Thursday, 11 February 2010

Sea monsters



Mosasaurs were the kings of the Cretaceous seas. Massive, tooth-filled, bitey things, they inherited the seas from the ichthyosaurs and pliosaurs of the Jurassic. They ate fish, squid, ammonites and other reptiles and while early examples were only around 9ft long, towards the end of the Cretaceous there were some species exceeding 50ft in length.

The first mosasaurs would have been amphibious, probably taking to the water to feed. They are related to monitor lizards and their skulls show they had Jacobson's Organ, a sensory feature of snakes and lizards. Large eye sockets show mosasaurs used sight to hunt, but it seems very likely that smell was important, too. In the 1860s, famous American palaeontologist Edward Drinker Cope suggested mosasaurs and
snakes shared an ancestor. His idea is becoming more accepted - jaw and skull bones show a closer tie than previously thought, and the swimming motion would have been similar to that of sea snakes.

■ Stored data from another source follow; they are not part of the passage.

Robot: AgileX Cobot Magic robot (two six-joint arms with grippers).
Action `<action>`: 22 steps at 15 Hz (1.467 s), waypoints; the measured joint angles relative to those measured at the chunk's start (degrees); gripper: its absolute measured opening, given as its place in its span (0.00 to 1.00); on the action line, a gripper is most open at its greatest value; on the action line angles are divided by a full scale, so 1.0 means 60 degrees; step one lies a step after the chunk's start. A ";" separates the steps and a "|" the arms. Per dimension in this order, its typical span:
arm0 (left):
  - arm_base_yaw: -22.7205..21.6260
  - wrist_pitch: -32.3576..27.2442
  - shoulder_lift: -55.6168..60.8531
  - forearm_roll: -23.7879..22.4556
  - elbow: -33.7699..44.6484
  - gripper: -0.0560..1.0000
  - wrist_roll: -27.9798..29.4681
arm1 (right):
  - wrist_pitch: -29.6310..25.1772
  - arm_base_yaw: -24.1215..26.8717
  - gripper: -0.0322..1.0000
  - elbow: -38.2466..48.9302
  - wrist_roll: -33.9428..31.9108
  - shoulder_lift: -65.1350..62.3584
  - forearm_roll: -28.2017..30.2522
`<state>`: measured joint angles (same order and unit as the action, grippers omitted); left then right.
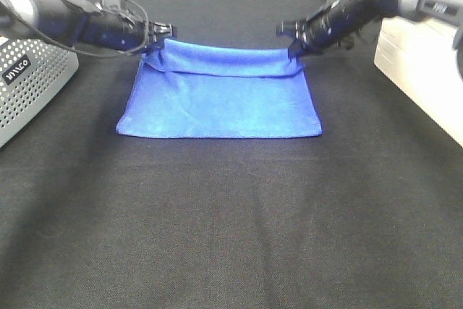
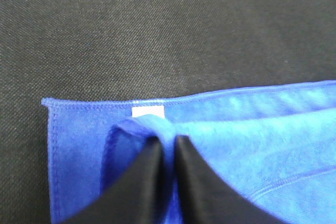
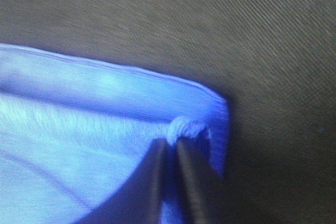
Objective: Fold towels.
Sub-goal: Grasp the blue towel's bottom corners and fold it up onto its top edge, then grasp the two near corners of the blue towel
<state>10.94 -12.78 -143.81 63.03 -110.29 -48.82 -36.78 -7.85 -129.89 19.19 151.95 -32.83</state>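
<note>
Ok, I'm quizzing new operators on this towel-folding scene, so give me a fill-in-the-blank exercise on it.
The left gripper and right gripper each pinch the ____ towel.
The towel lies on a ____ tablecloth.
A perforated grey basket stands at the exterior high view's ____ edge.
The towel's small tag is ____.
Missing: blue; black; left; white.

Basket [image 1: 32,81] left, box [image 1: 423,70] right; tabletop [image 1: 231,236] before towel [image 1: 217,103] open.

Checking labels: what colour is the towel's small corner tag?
The tag is white; left wrist view shows it best.
</note>
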 joint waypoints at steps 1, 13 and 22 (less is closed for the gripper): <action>0.0000 0.0057 -0.0029 -0.0019 -0.0057 0.37 0.0000 | 0.0038 0.0000 0.34 0.0000 -0.0010 0.0048 0.0067; -0.1041 -0.5348 0.0802 -0.4154 -0.0038 0.72 0.5300 | -0.4297 0.0000 0.83 -0.0105 -0.2120 -0.1241 0.1872; -0.1041 -0.4679 0.2932 -0.4908 0.3896 0.72 0.6694 | -0.2282 0.0000 0.73 0.5892 -0.1719 -0.3915 0.1308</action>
<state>4.70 -40.85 -126.22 33.58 -86.92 -8.65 -50.48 -7.85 -94.54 8.88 128.46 -24.98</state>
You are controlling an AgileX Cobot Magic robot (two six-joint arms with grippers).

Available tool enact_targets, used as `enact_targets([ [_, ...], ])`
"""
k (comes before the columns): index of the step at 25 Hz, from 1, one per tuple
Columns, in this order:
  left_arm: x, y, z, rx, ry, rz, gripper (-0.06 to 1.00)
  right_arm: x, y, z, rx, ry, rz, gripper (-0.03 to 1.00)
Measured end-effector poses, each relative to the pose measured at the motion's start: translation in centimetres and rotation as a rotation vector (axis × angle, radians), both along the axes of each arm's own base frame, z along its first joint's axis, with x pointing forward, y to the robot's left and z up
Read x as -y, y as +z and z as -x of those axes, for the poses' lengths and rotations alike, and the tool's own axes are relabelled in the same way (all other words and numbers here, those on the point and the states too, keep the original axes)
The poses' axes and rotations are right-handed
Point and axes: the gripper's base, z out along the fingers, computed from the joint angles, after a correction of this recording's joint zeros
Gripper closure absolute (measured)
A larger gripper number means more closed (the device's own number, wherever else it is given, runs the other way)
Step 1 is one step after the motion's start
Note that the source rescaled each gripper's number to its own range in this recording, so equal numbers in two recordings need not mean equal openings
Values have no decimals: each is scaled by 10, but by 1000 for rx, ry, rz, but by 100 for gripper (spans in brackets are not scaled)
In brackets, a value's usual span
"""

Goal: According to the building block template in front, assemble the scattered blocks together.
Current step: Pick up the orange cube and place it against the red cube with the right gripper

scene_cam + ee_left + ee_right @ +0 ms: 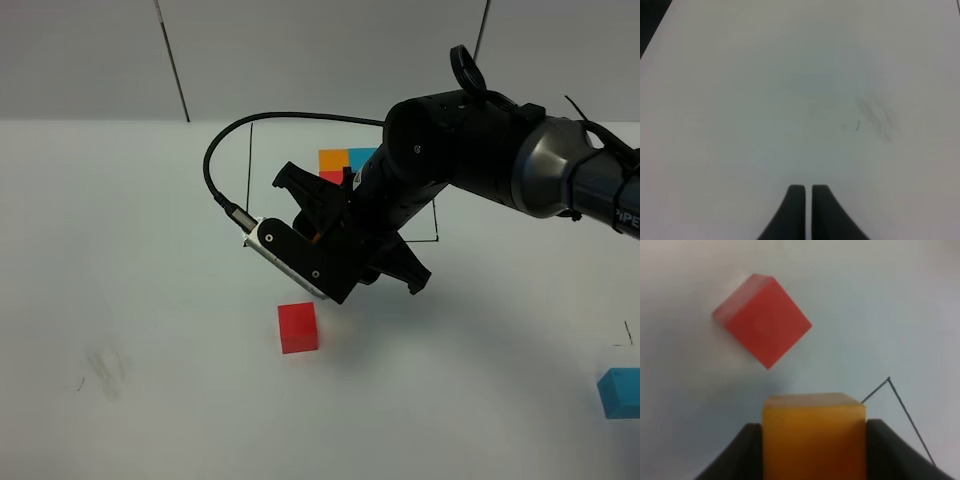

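Orange block (812, 437) between the right jaws

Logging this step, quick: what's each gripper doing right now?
Left gripper: closed, holding nothing.
Right gripper: closed on the orange block.

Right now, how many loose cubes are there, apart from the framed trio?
3: red cube in the middle, blue cube at the far right, orange cube in the right pincer.
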Motion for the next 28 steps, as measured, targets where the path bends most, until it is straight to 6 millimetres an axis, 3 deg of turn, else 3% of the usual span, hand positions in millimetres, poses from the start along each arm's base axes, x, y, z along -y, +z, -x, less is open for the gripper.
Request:
enact_targets([
  [16, 0, 0, 0, 0, 0, 0, 94, -11, -1, -4, 147, 99, 105, 49],
  [28, 0, 0, 0, 0, 0, 0, 94, -34, 0, -18, 42, 166, 217, 49],
])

Mosasaurus hoffmannii was not only the first mosasaur found, but also the first ever giant reptile to be named. Examples were found in quarries near Maastricht in the 1760s-70s, though a full formal name wasn't attached until 1829. Its name is for the river Meuse and Johann Hoffman, a fossil collector who initially realised its importance and publicised it in the scientific community. It was one of the biggest of its family.

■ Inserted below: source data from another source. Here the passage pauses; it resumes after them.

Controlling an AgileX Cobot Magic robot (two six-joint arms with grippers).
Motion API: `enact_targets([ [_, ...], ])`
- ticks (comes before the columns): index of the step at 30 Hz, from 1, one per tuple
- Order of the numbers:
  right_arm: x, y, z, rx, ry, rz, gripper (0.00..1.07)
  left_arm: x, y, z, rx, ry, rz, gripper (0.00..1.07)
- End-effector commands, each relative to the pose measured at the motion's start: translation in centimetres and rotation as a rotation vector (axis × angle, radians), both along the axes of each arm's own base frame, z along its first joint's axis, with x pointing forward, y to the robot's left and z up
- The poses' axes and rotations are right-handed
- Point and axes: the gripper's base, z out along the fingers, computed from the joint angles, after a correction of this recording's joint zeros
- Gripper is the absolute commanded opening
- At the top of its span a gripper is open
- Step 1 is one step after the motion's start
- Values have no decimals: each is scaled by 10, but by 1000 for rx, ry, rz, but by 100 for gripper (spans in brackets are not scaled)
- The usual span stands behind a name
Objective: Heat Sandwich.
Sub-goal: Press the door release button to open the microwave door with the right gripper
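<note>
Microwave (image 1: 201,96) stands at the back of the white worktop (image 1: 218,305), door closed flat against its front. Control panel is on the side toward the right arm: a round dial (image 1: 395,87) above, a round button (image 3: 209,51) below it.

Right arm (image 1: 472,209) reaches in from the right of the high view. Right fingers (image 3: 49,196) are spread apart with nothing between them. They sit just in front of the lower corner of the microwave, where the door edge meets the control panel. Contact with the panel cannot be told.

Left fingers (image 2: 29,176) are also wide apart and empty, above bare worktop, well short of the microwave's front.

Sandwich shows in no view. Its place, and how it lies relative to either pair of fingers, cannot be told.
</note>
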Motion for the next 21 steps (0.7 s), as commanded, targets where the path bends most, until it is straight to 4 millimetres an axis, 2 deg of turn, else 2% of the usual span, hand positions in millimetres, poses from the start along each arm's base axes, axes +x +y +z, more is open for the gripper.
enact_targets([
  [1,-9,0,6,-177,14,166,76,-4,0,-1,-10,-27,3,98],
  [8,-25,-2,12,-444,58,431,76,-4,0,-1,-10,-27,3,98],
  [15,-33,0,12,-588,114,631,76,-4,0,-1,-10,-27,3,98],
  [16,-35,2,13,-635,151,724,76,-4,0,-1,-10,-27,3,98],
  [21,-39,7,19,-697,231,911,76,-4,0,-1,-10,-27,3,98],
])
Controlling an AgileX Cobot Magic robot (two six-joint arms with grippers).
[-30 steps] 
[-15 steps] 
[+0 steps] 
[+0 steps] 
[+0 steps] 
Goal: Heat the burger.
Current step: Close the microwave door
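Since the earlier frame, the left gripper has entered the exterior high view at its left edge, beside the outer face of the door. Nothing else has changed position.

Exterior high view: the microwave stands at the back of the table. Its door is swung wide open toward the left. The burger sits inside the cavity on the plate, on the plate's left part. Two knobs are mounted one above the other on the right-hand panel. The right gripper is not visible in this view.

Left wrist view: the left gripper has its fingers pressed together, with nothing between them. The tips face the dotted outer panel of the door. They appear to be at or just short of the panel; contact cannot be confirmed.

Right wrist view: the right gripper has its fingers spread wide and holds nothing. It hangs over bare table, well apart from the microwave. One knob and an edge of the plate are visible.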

Fossil remains are spread world-wide, due to the high sea levels of their time. The material commonly seen on the commercial market is from the phosphate deposits of Morocco's Khouribga Plateau. This rich site contains five or six species of mosasaur as well as other marine reptiles, and good quality teeth are relatively inexpensive.

Friday, 5 February 2010

Signed and sealed


Thankfully, the container finally arrived yesterday and it was a bit of a hectic day. Careless repacking led to numerous breakages, including a saber-tooth skull worth tens of thousands, and a few losses. One of my crates was broken - which must have taken some doing - but it can be repaired. In the end I crammed everything into one crate and stacked the broken one one top before wrapping a tarpaulin around them and shrink wrapping it all.

Lorne kindly dragged himself out of bed to take me to the airport at dawn this morning and I'm now in Denver for a couple of days before heading home. My crates sit beside the carpark back at the Ramada in Tucson, awaiting transport home in a couple of weeks. I won't see them again until the end of March. *sniff*.